Dates: I could see an argument for flat. Not trying to argue for that but I just don't see "June 2018", which realizes a very specific pattern for a specific kind of entity, as a good analogy for determining the structure of "double the books".

There is no distinct pronominal reading for "all the money" or "the money" inside "all the money".

Yes, but isn't this for semantic reasons—because "all" expresses totality (100%, so there's only one set involved), whereas "double" or "twice" or "two times" expresses 200% and "half" expresses 50%? (I assume we're putting "half the cheese/books" in the same category as "double the cheese/books".)

For the omission test we can consider both directions—

Omission of the quantifier: If you are including set equivalence as part of this test then that distinguishes the items that express totality as in the pronominalization test.

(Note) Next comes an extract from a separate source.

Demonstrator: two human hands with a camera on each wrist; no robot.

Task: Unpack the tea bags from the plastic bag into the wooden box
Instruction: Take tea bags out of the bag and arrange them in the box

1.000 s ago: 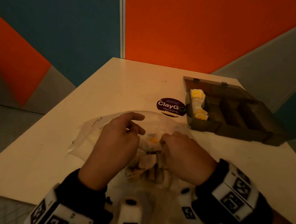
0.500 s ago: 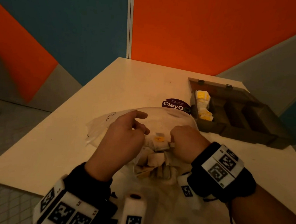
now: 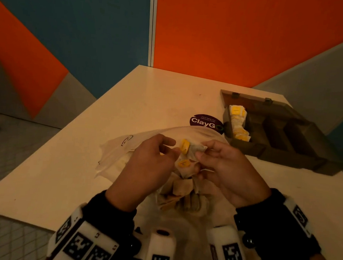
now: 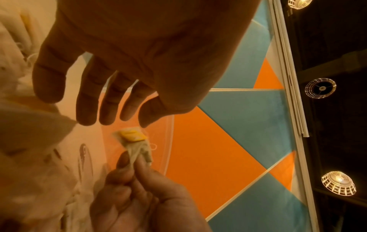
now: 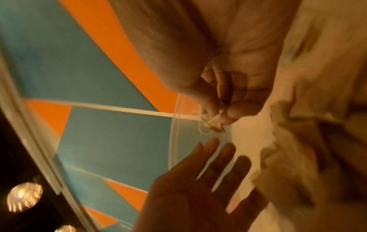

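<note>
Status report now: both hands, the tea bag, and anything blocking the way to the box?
Right hand pinches tea bag above plastic bag. Left hand open, holds nothing. Wooden box open, path unobstructed.

Cream table (image 3: 67,173), corner pointing at the wall. Round dark purple sticker (image 3: 204,121) reading "ClayG…" on its top, near edge hidden. Wall panels (image 3: 242,33) in orange, teal and grey triangles, white seam strip (image 3: 152,26) between them. Wrist views: dark ceiling, caged round lamps (image 4: 338,185). Tiled floor (image 3: 11,140) at left.
</note>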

Again, I'm not sure that the syntactic test should be so stringent in terms of semantic equivalence.

Omission of the quantified item: Considering "all", "both", and "double", all of them can be used without the quantified item under certain circumstances. I think it's ellipsis, along the lines of ellipsis with a nummod or percentage. The availability of ellipsis differs somewhat, apparently influenced by both syntax and semantics. But given the right conditions, ellipsis is very natural with quantifiers generally:

  • I ate one of the bananas, and you ate two/both/?all.
  • I found the bananas. All/both/two were brown.

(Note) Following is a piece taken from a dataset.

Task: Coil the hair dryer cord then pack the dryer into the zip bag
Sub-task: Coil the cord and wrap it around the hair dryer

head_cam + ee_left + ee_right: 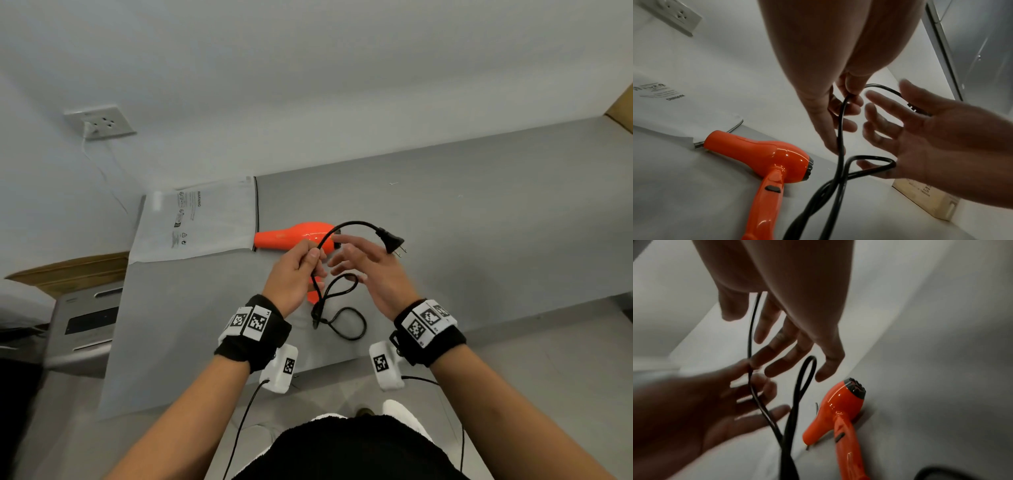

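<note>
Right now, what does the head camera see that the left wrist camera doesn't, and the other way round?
Only the head view shows the plug's prongs, both wrist bands with their markers, and the cord's loops lying on the table. Only the left wrist view shows the dryer's handle with its dark switch and a cardboard box. Both show the orange hair dryer, the zip bag, the wall socket, the left hand gripping the cord and the right hand open.
</note>
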Demonstrator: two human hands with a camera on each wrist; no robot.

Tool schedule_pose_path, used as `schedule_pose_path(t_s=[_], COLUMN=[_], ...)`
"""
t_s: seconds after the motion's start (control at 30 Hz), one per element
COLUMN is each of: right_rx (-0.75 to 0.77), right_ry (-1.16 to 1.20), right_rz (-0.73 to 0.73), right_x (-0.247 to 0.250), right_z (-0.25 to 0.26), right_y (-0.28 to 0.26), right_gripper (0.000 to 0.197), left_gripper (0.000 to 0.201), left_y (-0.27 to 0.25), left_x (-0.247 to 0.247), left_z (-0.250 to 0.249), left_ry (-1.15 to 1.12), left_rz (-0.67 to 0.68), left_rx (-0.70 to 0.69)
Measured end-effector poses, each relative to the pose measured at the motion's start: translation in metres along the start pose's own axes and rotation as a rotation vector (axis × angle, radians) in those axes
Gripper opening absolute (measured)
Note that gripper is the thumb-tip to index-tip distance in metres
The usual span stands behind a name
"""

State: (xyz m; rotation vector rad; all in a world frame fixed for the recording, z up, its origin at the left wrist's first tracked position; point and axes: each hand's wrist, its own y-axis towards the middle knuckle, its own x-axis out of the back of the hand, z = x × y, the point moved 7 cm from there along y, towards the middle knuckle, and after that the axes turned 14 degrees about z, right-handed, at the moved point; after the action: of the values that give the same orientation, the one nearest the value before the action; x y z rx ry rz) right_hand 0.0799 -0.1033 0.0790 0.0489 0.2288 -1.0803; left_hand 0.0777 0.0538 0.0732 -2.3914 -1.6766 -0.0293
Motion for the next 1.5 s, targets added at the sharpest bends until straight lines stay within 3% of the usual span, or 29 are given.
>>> schedule_pose_path(t_s=[0.13,0.27,0.43,0.53,0.67,0.77,0.97,1.13,1.23,1.37,1.5], right_rx=[-0.016,-0.014,-0.05,-0.057,-0.066,-0.049,-0.147,-0.243,-0.321,-0.384,-0.339], right_ry=[-0.307,-0.308,-0.323,-0.247,-0.051,0.025,0.104,0.199,0.11,-0.238,-0.37], right_rz=[0.009,-0.1,-0.09,-0.145,-0.215,-0.27,-0.485,-0.654,-0.553,-0.347,0.107], right_x=[-0.015,-0.005,-0.002,0.001,0.01,0.029,0.103,0.144,0.134,0.096,0.034], right_z=[-0.007,-0.006,-0.007,-0.002,0.008,0.02,0.008,-0.029,-0.052,-0.068,-0.074], right_y=[0.012,0.015,0.018,0.018,0.019,0.024,0.028,0.027,0.032,0.032,0.029], right_gripper=[0.019,0.024,0.022,0.023,0.017,0.014,0.02,0.015,0.014,0.026,0.054], left_gripper=[0.026,0.021,0.016,0.009,0.027,0.017,0.031,0.041,0.042,0.036,0.038], left_y=[0.0,-0.001,-0.004,-0.002,-0.001,-0.007,-0.011,-0.012,-0.01,-0.007,-0.007], left_x=[-0.009,-0.003,-0.011,-0.015,-0.027,-0.03,-0.01,-0.005,-0.013,-0.021,-0.014], left_z=[-0.002,0.005,0.016,0.02,0.056,0.077,0.08,0.064,0.051,0.037,0.038], left_ry=[0.079,0.159,0.248,0.327,0.511,0.572,0.366,0.099,0.05,0.053,-0.022], left_rz=[0.041,-0.011,0.059,0.013,0.055,0.04,-0.098,-0.123,-0.062,-0.027,-0.054], left_rx=[-0.026,-0.022,-0.011,-0.011,0.172,0.218,0.225,0.157,0.135,0.109,0.106])
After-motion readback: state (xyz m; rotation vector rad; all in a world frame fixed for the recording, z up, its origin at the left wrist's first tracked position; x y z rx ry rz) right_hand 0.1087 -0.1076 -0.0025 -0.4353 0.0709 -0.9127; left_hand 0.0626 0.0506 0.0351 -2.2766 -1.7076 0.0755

Turning to contexts that support multiplier semantics:

  • I paid $100, and you paid double. (= double that = $200)
  • I paid double the amount, and you paid triple. (= triple the amount)
  • Yesterday I bought 10 shares in Microsoft. Today I bought double in Apple. (= double the number of shares)
  • (Each day I am buying two shares of stock.) Yesterday I bought 1 share in Microsoft and 1 in Apple. Today I bought both in Apple.

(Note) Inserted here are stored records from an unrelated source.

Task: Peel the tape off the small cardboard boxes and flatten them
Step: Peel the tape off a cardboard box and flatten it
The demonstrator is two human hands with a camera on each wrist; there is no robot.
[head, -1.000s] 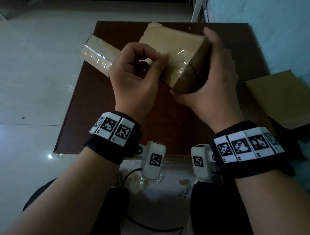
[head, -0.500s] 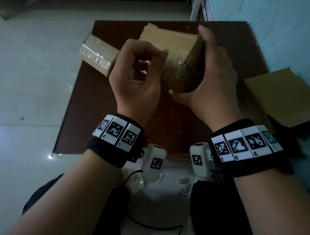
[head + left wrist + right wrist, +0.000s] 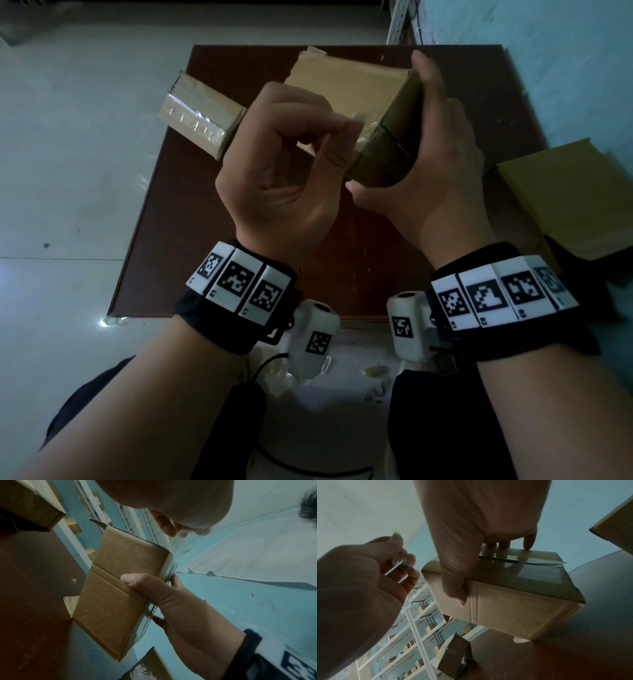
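Note:
I hold a small brown cardboard box (image 3: 346, 89) tilted above the brown table (image 3: 342, 267). My right hand (image 3: 390, 130) grips its right end, thumb (image 3: 453, 588) on the near face and fingers (image 3: 503, 545) on the taped flap seam. Clear tape (image 3: 537, 569) covers that seam and wraps over the box edge. My left hand (image 3: 329, 133) is curled at the box's top near the corner, and thumb and fingers pinch a thin clear tape strip (image 3: 396, 566). The left wrist view shows the box's plain underside (image 3: 120, 588).
A second taped box (image 3: 198, 116) lies at the table's far left corner, partly over the edge. Another cardboard box (image 3: 565, 198) sits to the right by the blue wall (image 3: 548, 68). Shelving (image 3: 412, 628) stands behind. Bits of tape (image 3: 373, 370) lie on the floor near my knees.
My left hand's pinch has crept slightly right toward the box's taped end edge. The right hand keeps its grip, and the box has shifted only a little.

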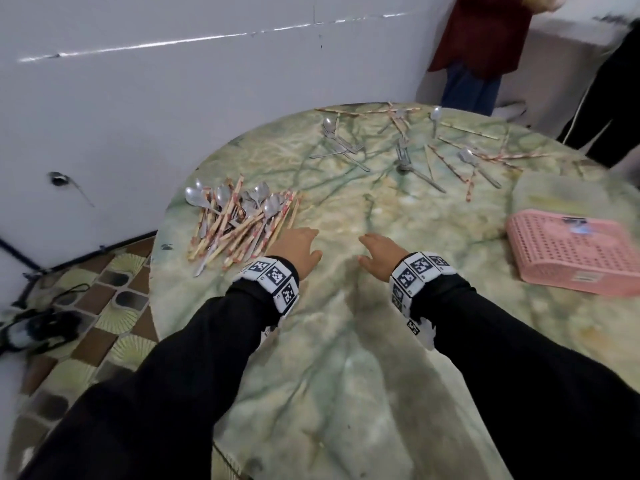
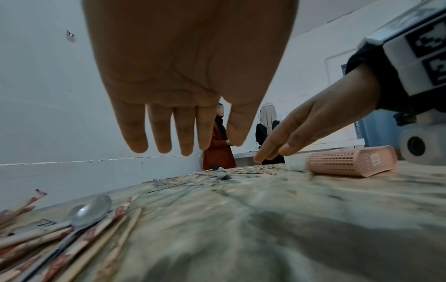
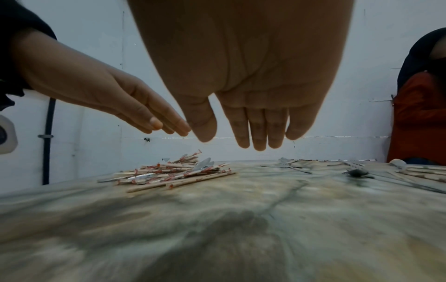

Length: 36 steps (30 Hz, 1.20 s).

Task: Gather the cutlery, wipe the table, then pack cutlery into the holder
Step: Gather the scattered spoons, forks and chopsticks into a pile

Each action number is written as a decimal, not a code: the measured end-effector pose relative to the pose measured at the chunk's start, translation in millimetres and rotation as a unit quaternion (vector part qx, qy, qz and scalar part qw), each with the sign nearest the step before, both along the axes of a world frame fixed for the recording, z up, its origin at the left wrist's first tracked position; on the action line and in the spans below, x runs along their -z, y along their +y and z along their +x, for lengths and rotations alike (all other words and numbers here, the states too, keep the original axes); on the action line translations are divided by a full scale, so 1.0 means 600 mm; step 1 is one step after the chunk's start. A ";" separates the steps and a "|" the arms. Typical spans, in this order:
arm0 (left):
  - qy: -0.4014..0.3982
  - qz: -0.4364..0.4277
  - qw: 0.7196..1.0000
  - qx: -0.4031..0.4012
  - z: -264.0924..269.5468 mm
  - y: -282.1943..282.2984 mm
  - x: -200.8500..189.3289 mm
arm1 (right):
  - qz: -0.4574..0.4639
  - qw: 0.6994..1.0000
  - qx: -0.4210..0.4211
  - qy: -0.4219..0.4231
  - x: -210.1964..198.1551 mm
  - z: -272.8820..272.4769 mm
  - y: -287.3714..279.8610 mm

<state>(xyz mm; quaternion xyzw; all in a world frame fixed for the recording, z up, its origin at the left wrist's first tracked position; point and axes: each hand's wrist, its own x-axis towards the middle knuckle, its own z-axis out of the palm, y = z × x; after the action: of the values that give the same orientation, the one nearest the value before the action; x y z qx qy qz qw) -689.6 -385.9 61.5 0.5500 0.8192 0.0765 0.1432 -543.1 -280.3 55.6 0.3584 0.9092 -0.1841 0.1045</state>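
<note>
Your left hand point(image 1: 298, 249) hovers over the counter point(image 1: 346, 358) with the fingers straight and close together, holding nothing. Your right hand point(image 1: 379, 256) hovers just beside it at 3 o'clock, also flat and empty, fingers straight. The two hands are near each other but apart, and in both wrist views they are clearly above the surface, not touching it.

Around you, at 3 o'clock, the pink holder point(image 1: 575, 249) lies on its side on the counter, a perforated plastic basket with small square holes. Behind it, at about 2 o'clock, lies a pale folded cloth point(image 1: 554, 194), touching the holder. At 1 o'clock, past the far edge of the counter, stand two persons, one in a red top point(image 1: 481, 39) and one in black point(image 1: 609, 109). At 9 o'clock there is a white wall point(image 1: 173, 98), and below it a patterned tile floor point(image 1: 104, 306) with a dark object on it that is too blurred to name.

The gathered pile point(image 1: 239, 223) lies at 10 o'clock, just beside your left hand: steel spoons mixed with chopsticks in paper sleeves with red print, most pointing the same way. The scattered cutlery point(image 1: 415, 143) lies at 12 to 1 o'clock, well apart from both hands: spoons, forks and wrapped chopsticks crossing each other. Between your hands and these pieces the green marbled surface is bare.
</note>
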 end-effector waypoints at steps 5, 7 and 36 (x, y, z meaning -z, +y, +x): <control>0.012 -0.029 1.000 -0.001 0.063 -0.005 -0.003 | -0.001 1.000 -0.013 -0.016 -0.011 0.063 -0.007; 0.013 -0.036 0.999 0.001 0.082 -0.006 -0.005 | 0.002 1.000 -0.015 -0.014 -0.016 0.081 -0.010; -0.012 -0.071 0.995 -0.062 0.346 0.069 0.006 | 0.027 0.995 -0.073 -0.066 -0.008 0.356 0.096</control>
<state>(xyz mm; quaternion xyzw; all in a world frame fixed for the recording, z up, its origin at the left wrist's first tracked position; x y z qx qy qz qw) -482.2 -344.5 58.0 0.4860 0.8531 0.0332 0.1871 -329.3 -222.5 60.3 0.3048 0.9287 -0.1275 0.1682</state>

"I bought both in Apple" is an ellipsis where "both" is promoted to head. "I bought double in Apple" looks awfully similar to me—I wouldn't want to say that it's not ellipsis, or it's a different kind of ellipsis.

Incidentally, if I say "that is a double/triple threat", "double" and "triple" are acting as amods right? Which supports a generalization that they are premodifiers (though this usage has different semantics—multiple parts/aspects of something).